Konsep Bhinnasrantaloka mampu menggambarkan Kemakmuran dan besarnya Sumber Daya Alam (SDA) di Bojonegoro. Selain itu, Bhinnasrantaloka juga menunjukan betapa para pendahulu di Bojonegoro, telah memiliki nilai-nilai etik serta keluhuran budi dalam mengelola dan menyiapkan SDA untuk generasi berikutnya.

Secara harfiah, Bhinnasrantaloka (Bhinnasrantalokapalaka) memiliki arti Penyatuan Nusantara. Istilah Jawa Kuno ini muncul pada baris ke-5 Prasasti Maribong (1264 M) yang dikeluarkan Raja Wisnuwardhana, sebagai hadiah untuk para Begawan Jipang (Bojonegoro), atas jasa mereka yang membantu leluhurnya dalam menyatukan Nusantara.

Berkat bantuan Para Begawan Bojonegoro itulah, leluhur Wisnuwardhana (dalam hal ini Raja Ken Arok), mampu mendirikan Tumapel atau Kerajaan Singhasari. Ini menjadi alasan utama Raja Wisnuwardhana sangat hormat pada para Begawan Bojonegoro. Penghormatan itu diwujudkan dengan ditulisnya Prasasti Maribong.

Maribong, tempat di mana prasasti itu ditancapkan Raja Wisnuwardhana pada 1264 M, saat ini berada di Dusun Merbong, Ngraho, Bojonegoro. Di lokasi berdekatan sungai Bengawan inilah, kaidah penghormatan sekaligus status Bhinnasrantaloka itu disemat Raja Wisnuwardhana dengan penuh “Kebanggaan”.

Istilah Bhinnasrantaloka yang tertulis pada Prasasti Maribong, merupakan status “endemik” Bumi Bojonegoro. Sejauh ini, istilah ini hanya ditemui dalam Prasasti Maribong. Bhinnasrantaloka menjadi identitas Para Begawan Bojonegoro yang berkontribusi besar atas penyatuan Nusantara dan berdirinya Kerajaan Singhasari.

Konsep Bhinnasrantaloka mirip dengan Bhinneka Tunggal Ika. Bedanya, Bhinnasrantaloka jauh lebih tua dibanding Bhinneka Tunggal Ika. Bhinneka Tunggal Ika baru ditulis Mpu Tantular pada 1389 M, pada masa pemerintahan Raja Hayam Wuruk Majapahit. Sementara status Bhinnasrantaloka sudah ditetapkan Raja Wisnuwardhana untuk wilayah Bojonegoro pada 1264 M.

Inspirasi Masa Silam

Bhinnasrantaloka menjadi bukti empiris bahwa sejak berabad-abad silam, tokoh-tokoh yang hidup di Bojonegoro telah memiliki kemampuan mumpuni dalam mengelola Sumber Daya Alam (SDA).
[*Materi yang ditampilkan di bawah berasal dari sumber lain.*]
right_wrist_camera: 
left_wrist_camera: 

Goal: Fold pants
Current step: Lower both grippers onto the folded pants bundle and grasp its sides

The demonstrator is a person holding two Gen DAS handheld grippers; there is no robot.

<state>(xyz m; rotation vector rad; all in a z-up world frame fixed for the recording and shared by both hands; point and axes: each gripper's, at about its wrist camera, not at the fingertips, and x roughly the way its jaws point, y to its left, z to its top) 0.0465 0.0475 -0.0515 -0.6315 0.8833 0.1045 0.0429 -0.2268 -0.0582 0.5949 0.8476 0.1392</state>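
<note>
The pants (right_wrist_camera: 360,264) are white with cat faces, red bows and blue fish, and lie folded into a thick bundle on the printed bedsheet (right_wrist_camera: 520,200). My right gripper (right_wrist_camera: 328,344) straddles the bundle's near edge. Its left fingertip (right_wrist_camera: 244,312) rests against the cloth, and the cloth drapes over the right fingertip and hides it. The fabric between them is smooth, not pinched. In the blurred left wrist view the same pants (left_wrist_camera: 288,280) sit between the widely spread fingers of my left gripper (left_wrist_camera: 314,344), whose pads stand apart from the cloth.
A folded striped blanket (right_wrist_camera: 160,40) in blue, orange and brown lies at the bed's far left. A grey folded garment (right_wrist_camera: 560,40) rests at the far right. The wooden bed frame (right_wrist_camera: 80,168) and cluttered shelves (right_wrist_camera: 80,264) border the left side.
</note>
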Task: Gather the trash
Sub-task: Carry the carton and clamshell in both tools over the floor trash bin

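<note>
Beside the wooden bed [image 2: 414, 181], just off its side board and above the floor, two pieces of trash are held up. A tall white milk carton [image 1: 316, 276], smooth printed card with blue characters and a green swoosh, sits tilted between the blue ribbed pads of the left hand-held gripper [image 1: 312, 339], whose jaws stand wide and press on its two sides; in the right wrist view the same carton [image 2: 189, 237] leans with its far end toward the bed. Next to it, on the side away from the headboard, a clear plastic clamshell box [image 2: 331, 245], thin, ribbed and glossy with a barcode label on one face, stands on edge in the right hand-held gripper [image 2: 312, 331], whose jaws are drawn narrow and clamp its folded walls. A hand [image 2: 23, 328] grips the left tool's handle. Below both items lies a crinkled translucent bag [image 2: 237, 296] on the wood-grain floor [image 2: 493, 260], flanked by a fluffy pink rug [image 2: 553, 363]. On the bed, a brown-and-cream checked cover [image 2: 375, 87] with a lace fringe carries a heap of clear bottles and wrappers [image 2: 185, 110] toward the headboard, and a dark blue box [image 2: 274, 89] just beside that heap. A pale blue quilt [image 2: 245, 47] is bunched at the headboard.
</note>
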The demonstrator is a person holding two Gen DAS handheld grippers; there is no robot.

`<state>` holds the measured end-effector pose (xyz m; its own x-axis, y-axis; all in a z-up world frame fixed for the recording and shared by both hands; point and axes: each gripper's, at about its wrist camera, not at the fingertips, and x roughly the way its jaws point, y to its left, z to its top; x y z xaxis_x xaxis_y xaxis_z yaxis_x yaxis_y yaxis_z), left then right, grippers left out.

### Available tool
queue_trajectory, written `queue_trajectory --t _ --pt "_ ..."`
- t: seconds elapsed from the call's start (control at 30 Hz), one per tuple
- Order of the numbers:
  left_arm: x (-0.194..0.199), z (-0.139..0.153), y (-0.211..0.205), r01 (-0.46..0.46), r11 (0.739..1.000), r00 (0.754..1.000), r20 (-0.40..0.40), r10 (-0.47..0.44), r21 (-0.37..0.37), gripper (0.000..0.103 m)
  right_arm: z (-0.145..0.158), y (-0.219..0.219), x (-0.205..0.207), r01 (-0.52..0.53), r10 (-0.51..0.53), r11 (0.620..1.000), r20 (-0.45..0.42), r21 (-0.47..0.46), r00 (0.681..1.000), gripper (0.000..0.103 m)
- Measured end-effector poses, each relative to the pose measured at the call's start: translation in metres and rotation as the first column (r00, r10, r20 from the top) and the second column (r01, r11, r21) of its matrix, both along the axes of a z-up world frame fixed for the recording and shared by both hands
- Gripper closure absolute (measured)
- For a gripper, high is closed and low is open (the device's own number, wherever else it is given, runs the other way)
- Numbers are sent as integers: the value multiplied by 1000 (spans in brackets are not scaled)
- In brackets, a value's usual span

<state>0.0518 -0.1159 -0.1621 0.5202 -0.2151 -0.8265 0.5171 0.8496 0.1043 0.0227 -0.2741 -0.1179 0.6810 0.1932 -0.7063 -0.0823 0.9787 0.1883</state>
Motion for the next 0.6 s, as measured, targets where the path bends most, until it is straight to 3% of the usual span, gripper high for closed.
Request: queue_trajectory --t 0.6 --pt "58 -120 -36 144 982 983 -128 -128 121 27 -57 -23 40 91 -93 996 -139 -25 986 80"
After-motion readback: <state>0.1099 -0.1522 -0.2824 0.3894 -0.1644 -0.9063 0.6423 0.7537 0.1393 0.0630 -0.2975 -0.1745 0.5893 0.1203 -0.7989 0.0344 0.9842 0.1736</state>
Terbukti dari Kedaulatan Ekonomi yang mereka miliki. Dari Kedaulatan Ekonomi inilah, mereka punya wibawa sosial serta kharisma, sehingga mampu berkontribusi dalam misi yang lebih luas: Penyatuan Nusantara.
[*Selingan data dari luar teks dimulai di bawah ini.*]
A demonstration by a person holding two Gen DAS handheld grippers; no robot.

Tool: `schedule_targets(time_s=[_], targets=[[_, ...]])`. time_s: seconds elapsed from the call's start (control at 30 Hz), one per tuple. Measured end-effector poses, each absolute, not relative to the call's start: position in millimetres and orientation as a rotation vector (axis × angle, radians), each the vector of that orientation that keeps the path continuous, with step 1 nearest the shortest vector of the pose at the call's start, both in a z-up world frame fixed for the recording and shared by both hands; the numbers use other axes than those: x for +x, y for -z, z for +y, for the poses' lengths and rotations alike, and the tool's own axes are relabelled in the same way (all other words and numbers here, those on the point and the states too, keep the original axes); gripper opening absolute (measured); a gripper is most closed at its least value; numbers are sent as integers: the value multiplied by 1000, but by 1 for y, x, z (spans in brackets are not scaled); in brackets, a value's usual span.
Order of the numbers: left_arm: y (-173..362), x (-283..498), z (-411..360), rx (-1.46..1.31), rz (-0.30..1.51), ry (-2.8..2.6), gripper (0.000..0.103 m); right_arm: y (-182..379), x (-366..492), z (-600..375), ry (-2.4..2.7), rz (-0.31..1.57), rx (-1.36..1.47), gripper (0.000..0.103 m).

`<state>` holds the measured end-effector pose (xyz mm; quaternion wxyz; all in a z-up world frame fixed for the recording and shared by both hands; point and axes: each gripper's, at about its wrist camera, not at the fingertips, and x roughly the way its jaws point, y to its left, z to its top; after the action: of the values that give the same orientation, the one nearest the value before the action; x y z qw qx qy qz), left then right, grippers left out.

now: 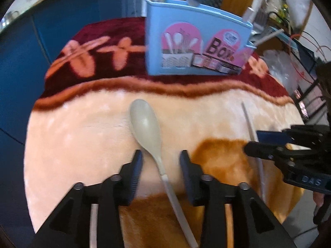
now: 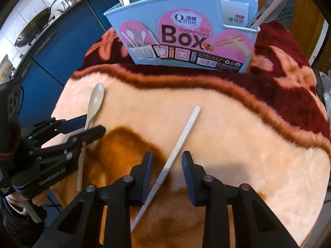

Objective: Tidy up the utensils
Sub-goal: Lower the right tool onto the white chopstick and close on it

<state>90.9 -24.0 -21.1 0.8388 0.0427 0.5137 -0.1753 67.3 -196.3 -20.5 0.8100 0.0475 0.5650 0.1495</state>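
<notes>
A beige spoon point(image 1: 144, 124) lies on the plush blanket, bowl toward the blue chopsticks box point(image 1: 196, 41). My left gripper point(image 1: 161, 158) is open and straddles the spoon's neck without its pads touching it. A white chopstick point(image 2: 184, 132) lies slanted to the right of the spoon point(image 2: 96, 99). My right gripper point(image 2: 167, 159) is open, and the chopstick's thin end passes between its fingers with gaps on both sides. The box point(image 2: 186, 31) stands at the back and holds a fork, chopsticks and other utensils. Each gripper shows in the other's view: left gripper point(image 2: 91, 125), right gripper point(image 1: 252, 142).
A round table is covered by a cream, orange and maroon blanket point(image 2: 248, 155). Blue cabinets point(image 2: 62, 47) stand behind it on the left, with a wok point(image 2: 35, 31) and kettle point(image 2: 70, 0) on the counter. Shelves with cables and bags point(image 1: 289, 47) are on the right.
</notes>
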Motion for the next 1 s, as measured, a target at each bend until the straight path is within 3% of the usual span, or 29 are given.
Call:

Bhinnasrantaloka menjadi bukti bahwa Kemakmuran, sudah identik Bojonegoro, bahkan ketika wilayah ini belum bernama Bojonegoro. Wujud Kemakmuran ini, bisa dilihat dari betapa hormatnya Raja Wisnuwardhana — dan Raja-raja setelahnya — pada para Begawan Bojonegoro, hingga membuat mereka menulis prasasti yang mengabarkan kondisi SDA di Bojonegoro.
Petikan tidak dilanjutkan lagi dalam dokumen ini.